My current plan is to track the data range that the views cover and if that is disjoint, considering them non-conflicting. Otherwise, check if the GDC of the strides divides the difference data pointer and if not consider them non-conflicting. Otherwise, I consider them conflicting.

The last case might include situations where they meet only out of bounds and they do not really conflict, but it is a refinement over considering only the data ranges as I currently do in WIP: Refine dynamic borrow checking to track data ranges. by adamreichold · Pull Request #299 · PyO3/rust-numpy · GitHub.

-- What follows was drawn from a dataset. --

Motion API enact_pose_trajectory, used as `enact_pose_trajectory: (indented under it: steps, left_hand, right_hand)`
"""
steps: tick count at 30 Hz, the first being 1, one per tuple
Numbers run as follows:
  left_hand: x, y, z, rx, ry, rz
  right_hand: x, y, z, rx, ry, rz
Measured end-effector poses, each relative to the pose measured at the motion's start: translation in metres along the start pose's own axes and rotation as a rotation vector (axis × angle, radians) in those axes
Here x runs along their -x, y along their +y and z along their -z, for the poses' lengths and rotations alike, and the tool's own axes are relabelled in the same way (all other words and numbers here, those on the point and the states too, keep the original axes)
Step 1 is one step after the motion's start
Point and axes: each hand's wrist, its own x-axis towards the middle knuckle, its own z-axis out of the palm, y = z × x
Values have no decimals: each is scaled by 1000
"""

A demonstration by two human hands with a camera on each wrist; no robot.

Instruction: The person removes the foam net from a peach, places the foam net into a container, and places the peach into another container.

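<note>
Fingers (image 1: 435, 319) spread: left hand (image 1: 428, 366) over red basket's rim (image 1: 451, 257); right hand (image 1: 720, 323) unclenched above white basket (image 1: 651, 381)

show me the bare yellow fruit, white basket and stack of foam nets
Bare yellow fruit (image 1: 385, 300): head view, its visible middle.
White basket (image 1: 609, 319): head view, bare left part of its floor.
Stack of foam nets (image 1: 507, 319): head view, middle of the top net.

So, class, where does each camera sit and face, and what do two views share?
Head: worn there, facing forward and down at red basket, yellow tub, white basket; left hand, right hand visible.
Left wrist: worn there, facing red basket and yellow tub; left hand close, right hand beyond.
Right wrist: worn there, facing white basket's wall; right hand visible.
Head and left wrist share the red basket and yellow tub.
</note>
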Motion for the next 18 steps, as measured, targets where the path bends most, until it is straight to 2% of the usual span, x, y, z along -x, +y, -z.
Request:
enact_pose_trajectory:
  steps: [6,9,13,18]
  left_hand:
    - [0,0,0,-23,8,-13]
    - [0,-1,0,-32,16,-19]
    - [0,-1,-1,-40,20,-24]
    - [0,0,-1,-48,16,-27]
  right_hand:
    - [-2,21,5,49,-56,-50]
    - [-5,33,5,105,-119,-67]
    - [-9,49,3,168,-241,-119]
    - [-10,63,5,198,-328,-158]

This seems to work nicely. Thank you again for your quick help!

1 Like

You're welcome!

So turns out this is not correct when a view is created by slicing with a step size that does not divide the dimension along that axis:

import numpy as np
a = np.zeros((10, 10))
a.strides # (80, 8)

v1 = a[:,::3]
v1.strides # (80, 24)

v2 = a[:,1::3]
v2.strides # (80, 24)

where v1 and v2 will have data pointers differing by 8 and the GCD of their strides is also 8. The smallest solution to 80*a+24*b-80*c-24*d=8 is a=0,b=7,c=2,d=0 which is however out of bounds for v1.

In contrast

v3 = a[:, ::2]
v3.strides # (80, 16)

v4 = a[:, 1::2]
v4.strides # (80, 16)

has a data pointer difference of 8 again but a GCD of the strides of 16 which means the GCD criterion alone already rules out conflicts.

So we either live we these false conflicts for now or we recursively solve the Diophantine equations using the extended Euclidean algorithm...

Unfortunately, I can't think of an easy way out.

This topic was automatically closed 90 days after the last reply. We invite you to open a new topic if you have further questions or comments.